The City of Rhinelander Common Council hit a roadblock Monday evening just as it was set to delve into the process of fashioning its municipal budget for 2020.
A "budget workshop" was scheduled for 6 p.m. Monday in the council chambers, however when the appointed time arrived there were only five alderpersons - Lee Emmer, Tom Kelly, Dawn Rog, Ryan Rossing and Steve Sauer - at the table.
Aldermen David Holt, George Kirby and Andrew Larson were absent from their seats. As the council must have six members present to conduct business, the meeting could not be called to order.
Mayor Chris Frederickson attempted to contact the three aldermen by phone but was unsuccessful.
"At this point we do not have a quorum," he announced at approximately 6:10 p.m. "The two options are to continue to try to get them (the absent members) here or just to call the meeting at this point. For the sake of your time and my time, we're going to adjourn at this point with no quorum."
No announcement was made as to whether another budget workshop will be scheduled prior to Oct. 21, the next scheduled workshop date.
Budgeting workshops are also scheduled for Nov. 4 and 18, with a public hearing tentatively set for Nov. 25. The last scheduled workshop will be held Dec. 2, according to a schedule distributed to alderpersons Oct. 1.
Historically, the finance committee has taken the lead in preparing the city's annual fiscal plan, which outlines how city funds will be generated and spent. However, last December the common council voted to abolish all committees and commissions not required by state law or city ordinance, including the finance panel, and instead hold two common council meetings per month. Thus, this year, the common council must meet as a committee of the whole to discuss the budget.
According to an article by League of Wisconsin Municipalities attorney Claire Silverman, published in the July 2015 edition of The Municipality magazine, there are specific rules that must be followed in the budgeting process.
"Although time periods vary depending on a municipality's process, the budget process typically commences in the summer or early fall and is in full swing during October and November when municipal officials hold public hearings on proposed budgets and eventually adopt final budgets," Silverman wrote. "Because the budget process requires municipal governing bodies to allocate scarce resources to programs, services and capital assets, it is one of the most important activities undertaken by local governments."
According to the article, state law does not set forth a specific date by which a municipal budget must be enacted but there are specific deadlines that must be met.
"Certainly the budget must be adopted by the end of the year because villages and cities operate on a calendar fiscal year," the article states. "For all practical purposes, however, the budget should be adopted by the end of November or, at the latest, the beginning of December. Otherwise, the municipality will be unable to comply with certain other deadlines relating to the property tax collection process."
Before adopting the annual budget, a municipal governing body must hold a public hearing on the proposed budget to allow citizen comment.
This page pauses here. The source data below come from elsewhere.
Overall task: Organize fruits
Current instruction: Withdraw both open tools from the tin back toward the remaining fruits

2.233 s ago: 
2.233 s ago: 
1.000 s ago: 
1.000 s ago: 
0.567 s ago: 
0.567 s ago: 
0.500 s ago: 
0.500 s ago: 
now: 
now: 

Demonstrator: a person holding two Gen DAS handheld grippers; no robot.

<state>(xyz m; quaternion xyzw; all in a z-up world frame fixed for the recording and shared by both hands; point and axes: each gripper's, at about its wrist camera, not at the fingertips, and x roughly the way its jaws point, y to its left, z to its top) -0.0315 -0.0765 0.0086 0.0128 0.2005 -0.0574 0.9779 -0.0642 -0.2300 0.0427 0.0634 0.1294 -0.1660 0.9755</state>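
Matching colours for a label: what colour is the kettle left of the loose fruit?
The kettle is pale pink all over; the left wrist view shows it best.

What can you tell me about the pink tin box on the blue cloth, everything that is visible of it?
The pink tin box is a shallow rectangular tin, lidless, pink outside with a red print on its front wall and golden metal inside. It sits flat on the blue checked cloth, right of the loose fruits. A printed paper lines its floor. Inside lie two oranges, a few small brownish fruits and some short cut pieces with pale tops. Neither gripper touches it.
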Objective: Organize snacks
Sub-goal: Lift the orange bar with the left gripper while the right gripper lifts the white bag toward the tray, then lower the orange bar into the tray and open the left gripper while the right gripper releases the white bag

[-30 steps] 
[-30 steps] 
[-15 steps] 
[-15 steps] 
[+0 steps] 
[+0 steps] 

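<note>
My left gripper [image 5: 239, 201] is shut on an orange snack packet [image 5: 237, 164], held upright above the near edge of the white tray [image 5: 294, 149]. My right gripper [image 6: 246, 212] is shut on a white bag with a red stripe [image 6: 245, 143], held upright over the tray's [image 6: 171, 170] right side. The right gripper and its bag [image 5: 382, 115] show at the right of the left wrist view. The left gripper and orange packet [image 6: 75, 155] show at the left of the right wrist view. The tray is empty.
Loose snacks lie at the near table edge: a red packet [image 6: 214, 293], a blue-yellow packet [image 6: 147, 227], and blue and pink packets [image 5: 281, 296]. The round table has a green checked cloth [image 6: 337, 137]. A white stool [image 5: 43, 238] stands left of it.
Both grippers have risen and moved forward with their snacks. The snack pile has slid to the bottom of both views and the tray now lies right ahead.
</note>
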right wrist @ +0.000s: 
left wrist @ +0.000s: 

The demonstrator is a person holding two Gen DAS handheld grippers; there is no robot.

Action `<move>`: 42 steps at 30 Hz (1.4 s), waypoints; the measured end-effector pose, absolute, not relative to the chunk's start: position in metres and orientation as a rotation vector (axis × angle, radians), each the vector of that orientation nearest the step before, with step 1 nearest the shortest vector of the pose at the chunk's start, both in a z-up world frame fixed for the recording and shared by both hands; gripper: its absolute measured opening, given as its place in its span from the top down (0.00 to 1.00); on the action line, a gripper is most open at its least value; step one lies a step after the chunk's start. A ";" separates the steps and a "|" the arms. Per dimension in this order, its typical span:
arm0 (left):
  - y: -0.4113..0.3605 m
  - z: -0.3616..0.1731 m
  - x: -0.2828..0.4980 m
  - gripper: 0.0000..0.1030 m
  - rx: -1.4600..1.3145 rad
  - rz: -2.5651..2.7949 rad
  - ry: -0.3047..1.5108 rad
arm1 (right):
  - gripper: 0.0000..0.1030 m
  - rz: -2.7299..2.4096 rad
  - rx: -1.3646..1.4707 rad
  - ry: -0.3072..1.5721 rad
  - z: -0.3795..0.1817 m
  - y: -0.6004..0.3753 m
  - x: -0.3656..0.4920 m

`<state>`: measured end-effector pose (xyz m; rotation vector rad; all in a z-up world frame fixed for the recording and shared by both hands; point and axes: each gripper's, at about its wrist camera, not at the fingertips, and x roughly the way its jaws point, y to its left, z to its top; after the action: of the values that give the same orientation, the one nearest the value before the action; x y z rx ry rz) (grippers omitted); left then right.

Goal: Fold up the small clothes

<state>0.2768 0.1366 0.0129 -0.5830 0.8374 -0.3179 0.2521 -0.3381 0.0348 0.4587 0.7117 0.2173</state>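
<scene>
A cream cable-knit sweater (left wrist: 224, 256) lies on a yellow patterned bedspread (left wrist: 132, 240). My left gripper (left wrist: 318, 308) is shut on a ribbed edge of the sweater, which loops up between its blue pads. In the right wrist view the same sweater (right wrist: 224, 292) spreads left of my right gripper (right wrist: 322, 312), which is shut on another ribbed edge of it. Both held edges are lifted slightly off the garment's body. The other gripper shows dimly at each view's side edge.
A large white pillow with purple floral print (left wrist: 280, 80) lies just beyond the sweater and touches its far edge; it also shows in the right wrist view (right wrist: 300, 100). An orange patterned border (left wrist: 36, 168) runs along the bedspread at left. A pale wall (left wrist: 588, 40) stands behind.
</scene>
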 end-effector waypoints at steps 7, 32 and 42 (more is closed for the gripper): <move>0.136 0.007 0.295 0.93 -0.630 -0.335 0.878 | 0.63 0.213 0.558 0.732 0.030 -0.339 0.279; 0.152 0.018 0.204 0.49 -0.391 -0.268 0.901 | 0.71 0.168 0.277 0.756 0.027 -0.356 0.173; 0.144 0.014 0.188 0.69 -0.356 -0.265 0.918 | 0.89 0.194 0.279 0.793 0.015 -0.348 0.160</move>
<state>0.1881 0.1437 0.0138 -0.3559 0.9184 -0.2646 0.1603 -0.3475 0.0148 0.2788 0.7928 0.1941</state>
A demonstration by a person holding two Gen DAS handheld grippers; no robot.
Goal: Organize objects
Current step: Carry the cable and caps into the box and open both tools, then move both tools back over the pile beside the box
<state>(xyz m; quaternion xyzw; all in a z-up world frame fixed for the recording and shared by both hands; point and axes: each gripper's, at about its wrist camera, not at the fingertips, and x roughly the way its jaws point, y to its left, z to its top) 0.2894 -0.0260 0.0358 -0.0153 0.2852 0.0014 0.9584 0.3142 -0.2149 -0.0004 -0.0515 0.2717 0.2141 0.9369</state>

To inform the public about the proposed budget, the municipality must publish a class 1 legal notice at least 15 days before the date of the public hearing, the articles states.
According to the article, the notice must include a budget summary that includes information specified by state law; a notice of the place where the proposed budget in detail may be inspected (e.g., the clerk's office); and a notice of the time and place of the budget hearing.
There is also a specific rule as to when the public hearing must be held, according to the article.
"A public hearing on the proposed budget must be conducted not less than 15 days after the budget summary is published," the article states. "At this meeting 'any resident or taxpayer of the governmental unit shall have an opportunity to be heard on the proposed budget.'"
The budget ordinance or resolution may be formally adopted by the governing body following the public hearing or during a subsequent meeting.
Convening a quorum has been a recurrent issue for the council over the last few months.
Council meetings scheduled for July 29 and Aug. 8 were canceled due to a lack of available alderpersons. The council's July 22 was also canceled, however that was the result of an agenda posting error.
The council's next regular meeting is set for 6 p.m. Monday, Oct. 14.